Mittlerweile seien alle fünf Sicherheitslücken von Oligo in Zusammenarbeit mit AWS geschlossen worden. Die Sicherheitslücken sind laut Oligo folgende:

  • CVE-2025-12977, CVSS-Score 9.1: Tags, die von benutzerdefinierten Feldern abgeleitet werden, umgehen die Bereinigung. Dies ermöglicht es Angreifern, Zeilenumbrüche, Traver­sierungssequenzen und Steuerzeichen einzuschleusen, die nachfolgende Protokolle verfälschen oder umfassendere Angriffe ermöglichen.
  • CVE-2025-12970, CVSS-Score 8.8: Ein Stack-Buffer-Overflow in der Docker-Eingabe er­mög­licht es Angreifern, Abstürze auszulösen oder Code auszuführen, indem sie Container mit extrem langen Namen erstellen. Dadurch erhalten sie die Kontrolle über den Fluent-Bit-Agenten auf dem Host.
  • CVE-2025-12969, CVSS-Score 6.5: Fluent-Bit-Weiterleitungen, die mit „Security.Users“ konfiguriert sind, deaktivieren stillschweigend die Authentifizierung. Dadurch können entfernte Angreifer Protokolle senden, falsche Telemetriedaten einschleusen oder Er­kennungssysteme überlasten, obwohl diese scheinbar gesichert sind.
  • CVE-2025-12978, CVSS-Score 5.4: Eine Schwachstelle in der Tag-Matching-Logik von Fluent Bit ermöglicht es Angreifern, vertrauenswürdige Tags zu fälschen, indem sie lediglich das erste Zeichen eines „Tag_Key“ erraten. Dadurch können sie Protokolle umleiten, Filter umgehen und schädliche oder irreführende Datensätze einschleusen.
  • CVE-2025-12972, CVSS-Score 5.3: Unsaubere Tag-Werte werden zur Generierung von Aus­gabedateinamen verwendet. Dies ermöglicht Angreifern, Pfadtraversierungssequenzen wie „../“ einzuschleusen, um beliebige Dateien auf der Festplatte zu schreiben oder zu über­schrei­ben. Dadurch können Protokolle manipuliert und in vielen Konfigurationen vollständiger Remote-Code ausgeführt werden.

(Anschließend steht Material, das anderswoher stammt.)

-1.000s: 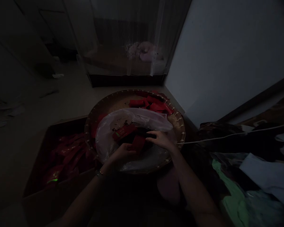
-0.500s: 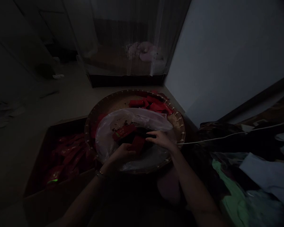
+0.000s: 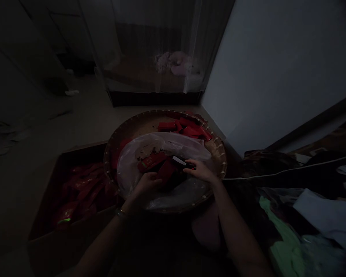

Wie die Untersuchungen den Forschenden gezeigt hätten, war CVE-2025-12972 bereits seit über acht Jahren eine Gefahr für Cloud-Umgebungen. Auch die anderen Sicherheitslücken würden bereits seit Langem bestehen. Wie The Register berichtet, entstanden sie durch die Ein­führ­ung eines neuen Plugins. CVE-2025-12977 bestünde bereits seit mindestens vier Jahren und CVE-2025-12970 seit etwa sechs Jahren.

Dem Beitrag zufolge sind folgende Konfigurationen anfällig:

  • Jede Konfiguration, bei der der Tag-Wert (direkt oder indirekt) beeinflusst werden kann und die Ausgabedatei keinen definierten Dateischlüssel enthält.
  • HTTP-Eingabe mit gesetztem Tag-Schlüssel und fehlendem Dateischlüssel in der Ausgabedatei.
  • Splunk-Eingabe mit gesetztem Tag-Schlüssel und fehlendem Dateischlüssel in der Ausgabedatei.
  • Elasticsearch-Eingabe mit gesetztem Tag-Schlüssel und fehlendem Dateischlüssel in der Ausgabedatei.
  • Forward-Eingabe in Kombination mit einer Ausgabedatei ohne Dateischlüssel.

Unternehmen, die Fluent Bit als Workload nutzen, sollten auf die aktuelle Version 4.1.1 aktu­ali­sieren, die die Sicherheitslücken schließt. Zudem sollten Nutzer ihre Container-Umgebungen absichern, indem sie statische Tags und feste Pfade und schreibgeschützte Konfigurationen verwenden sowie den Zugriff für netzwerkübertragene Plugins einschränken.

Ein Security Advisory von Fluent Bit selbst gibt es nicht. Oligo habe die Schwachstellen erstmals am 25. September 2025 an den Hersteller gemeldet. Es seien mehrere Anläufe sowie die Unter­stütz­ung von AWS notwendig gewesen, um die CVEs zu erhalten und die Sicher­heitslücken zu beheben.